Wenn die Sommerferien beginnen, fehlen vielen Familien die gewohnten Betreuungsangebote. Der Kinderschutzbund Düsseldorf möchte diese Lücke mit einem besonderen Projekt schließen. Mit dem „Blauen Elefanten auf Rädern“ tourt ein mobiles Spiel- und Beratungsangebot vom 20. Juli bis 1. September durch die Stadtbezirke 9 und 10 und macht an Spielplätzen, Parks und Unterkünften für Geflüchtete Halt.

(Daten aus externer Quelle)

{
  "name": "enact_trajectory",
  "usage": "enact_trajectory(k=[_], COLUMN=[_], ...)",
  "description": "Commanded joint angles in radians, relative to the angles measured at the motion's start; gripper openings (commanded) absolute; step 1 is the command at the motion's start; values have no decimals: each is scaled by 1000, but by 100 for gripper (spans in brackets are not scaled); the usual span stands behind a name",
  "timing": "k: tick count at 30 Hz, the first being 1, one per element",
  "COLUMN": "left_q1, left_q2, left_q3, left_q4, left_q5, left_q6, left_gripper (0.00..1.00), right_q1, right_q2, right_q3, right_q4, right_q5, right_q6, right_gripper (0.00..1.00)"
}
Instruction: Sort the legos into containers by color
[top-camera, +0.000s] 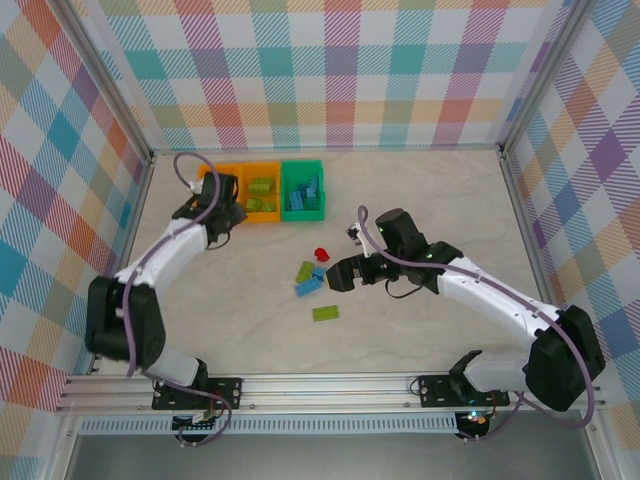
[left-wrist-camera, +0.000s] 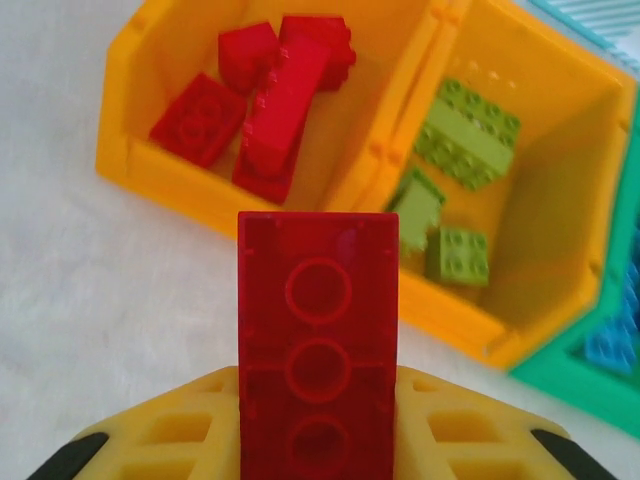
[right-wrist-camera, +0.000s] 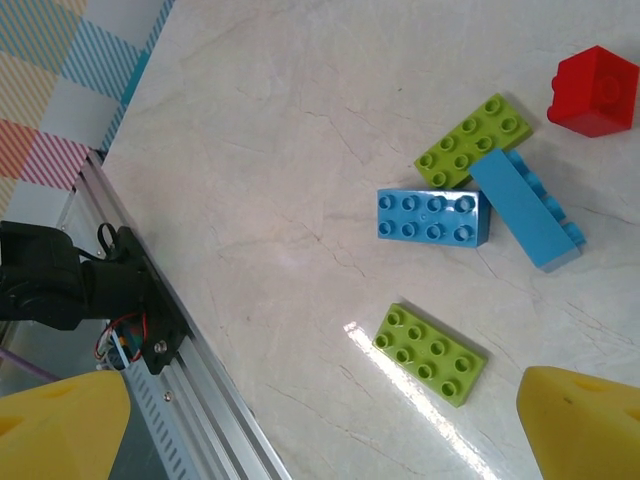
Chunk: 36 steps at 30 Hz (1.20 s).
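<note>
My left gripper (left-wrist-camera: 318, 430) is shut on a red lego (left-wrist-camera: 318, 340), held upright just short of the orange container (left-wrist-camera: 130, 150) that holds several red legos (left-wrist-camera: 270, 110). Beside it, the second orange container (left-wrist-camera: 470, 335) holds lime green legos (left-wrist-camera: 465, 135), and the green container (top-camera: 302, 188) holds blue ones. My right gripper (right-wrist-camera: 320, 440) stands open above the table. A flat green lego (right-wrist-camera: 430, 353) lies just ahead of it. Farther off lie two blue legos (right-wrist-camera: 433, 217), a green lego (right-wrist-camera: 473, 140) and a small red lego (right-wrist-camera: 593, 92).
The three containers stand in a row at the back left (top-camera: 262, 190). The loose legos lie mid-table (top-camera: 312, 280) between the two arms. An aluminium rail (right-wrist-camera: 190, 390) runs along the near table edge. Checkered walls enclose the table.
</note>
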Motion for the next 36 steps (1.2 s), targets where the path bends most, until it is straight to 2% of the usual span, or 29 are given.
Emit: enact_trajectory(k=[1,5,10,14,18,21,24,28,32,36], left_q1=[72,117,133,139,138,113,29,-166,-375,-542], left_q2=[119,280,359,331,239,79,-122,-365,-530,-642], left_q3=[125,295,422,416,357,240,90,-71,-163,-280], left_q4=[14,-5,-59,-59,-60,-48,-32,-84,-178,-214], left_q5=[107,198,194,200,224,246,252,171,58,74], left_q6=[74,100,122,104,90,60,50,74,60,53], left_gripper=[28,33,44,57,58,57,57,57,55,54], right_q1=[2,2,2,1,1,1,0,-1,1,3], right_q2=[-50,-79,-111,-112,-95,-83,-49,37,134,274], right_q3=[-3,-5,-32,-41,-32,-38,-36,-17,-6,47], right_q4=[-8,-24,-20,-12,7,37,55,72,113,114], right_q5=[17,29,43,49,56,93,173,203,204,209], right_q6=[-20,-26,-20,-19,-22,-14,13,7,-27,-112], right_gripper=[100,100,100,100,100,100,100,100,100,93])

Spiel, Bewegung und Kinderrechte
An insgesamt rund 30 Einsatztagen ist der „Blaue Elefant auf Rädern“ jeweils montags bis freitags von 15 bis 18 Uhr unterwegs. Montags und freitags macht das mobile Angebot an Unterkünften für Geflüchtete Halt. Dienstags ist es auf dem Platz der Kinderrechte im Volksgarten zu finden, mittwochs am Wasserspielplatz an der Peter Behrens Straße in Garath und donnerstags auf dem Spielplatz an der Geeststraße in Holthausen.

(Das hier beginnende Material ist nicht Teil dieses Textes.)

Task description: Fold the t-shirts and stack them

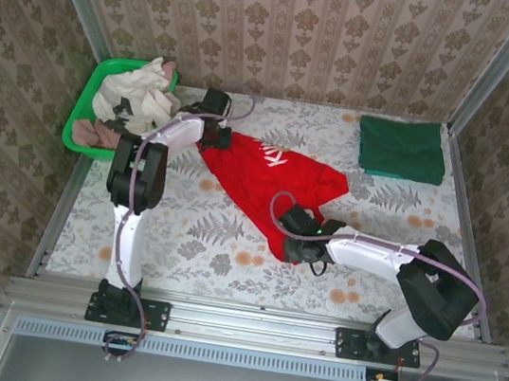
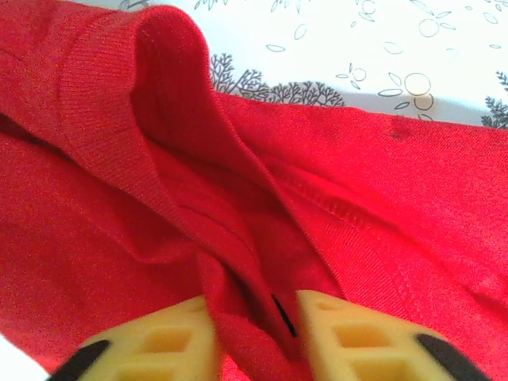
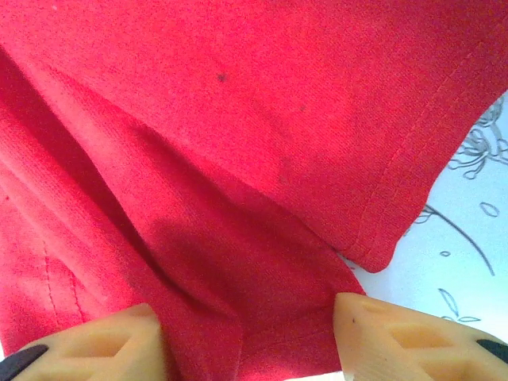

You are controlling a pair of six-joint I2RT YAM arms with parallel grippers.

Kinder können dort spielen, Sport treiben und kreativ werden. Gleichzeitig lernen sie ihre Rechte kennen, etwa das Recht auf Freizeit, Erholung und eine gewaltfreie Erziehung.

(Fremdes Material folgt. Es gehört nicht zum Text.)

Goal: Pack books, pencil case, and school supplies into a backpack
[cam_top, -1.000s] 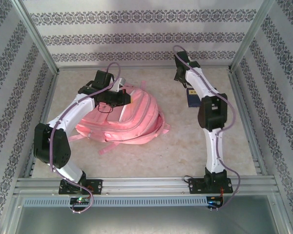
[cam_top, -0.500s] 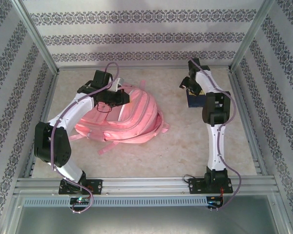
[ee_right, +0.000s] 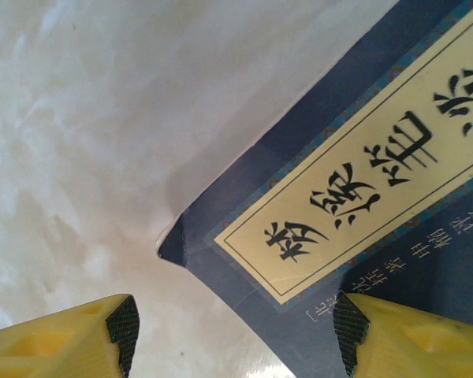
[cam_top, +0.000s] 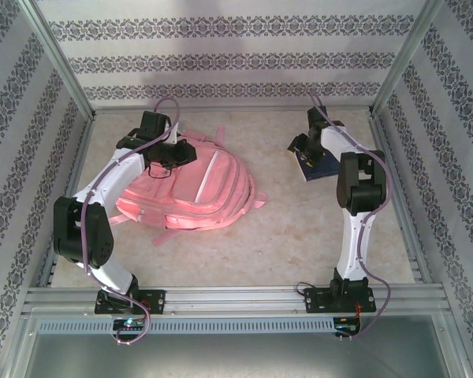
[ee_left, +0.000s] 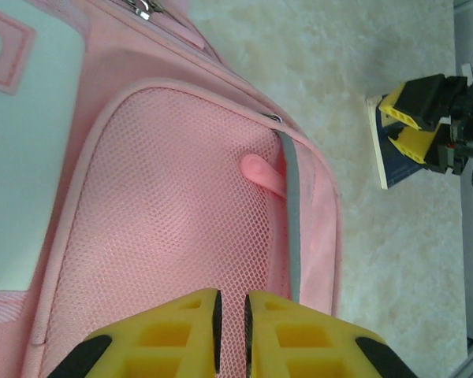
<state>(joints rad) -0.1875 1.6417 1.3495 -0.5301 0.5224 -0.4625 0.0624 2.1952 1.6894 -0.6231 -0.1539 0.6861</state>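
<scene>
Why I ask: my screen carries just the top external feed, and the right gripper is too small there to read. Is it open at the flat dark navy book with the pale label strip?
Observer: Yes. The right wrist view shows the right gripper open, one finger over the pale marbled table, the other over the flat dark navy book, whose corner lies just ahead of the gap.
Operator: And the left?
Observer: In the left wrist view the left gripper is barely parted, nothing between its fingers, above the mesh pocket of the large pink fabric backpack.
</scene>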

Unterstützung für Familien
Während die Kinder spielen, erhalten Eltern die Möglichkeit, sich in ungezwungener Atmosphäre zu Alltags- und Erziehungsfragen beraten zu lassen. Das Angebot richtet sich besonders an Familien, die klassische Beratungsstellen bislang nur schwer erreichen oder nutzen.
Projektleiterin Lilli Haase betont, dass das Projekt verlässliche Strukturen direkt in die Quartiere bringe. Kinder könnten Gemeinschaft erleben und unbeschwerte Feriennachmittage verbringen, während Eltern im Alltag entlastet würden.
Kostenloses Angebot in den Sommerferien
Das Ferienprogramm ist für alle Teilnehmenden kostenlos. Finanziell unterstützt wird das Projekt von der Magdalene Gerhard Stiftung. Nach Angaben des Kinderschutzbundes wäre das pädagogische Angebot ohne diese Förderung nicht möglich.
Mit dem „Blauen Elefanten auf Rädern“ möchte der Kinderschutzbund Familien dort erreichen, wo sie ihren Alltag verbringen – direkt im Stadtteil und ohne Hürden.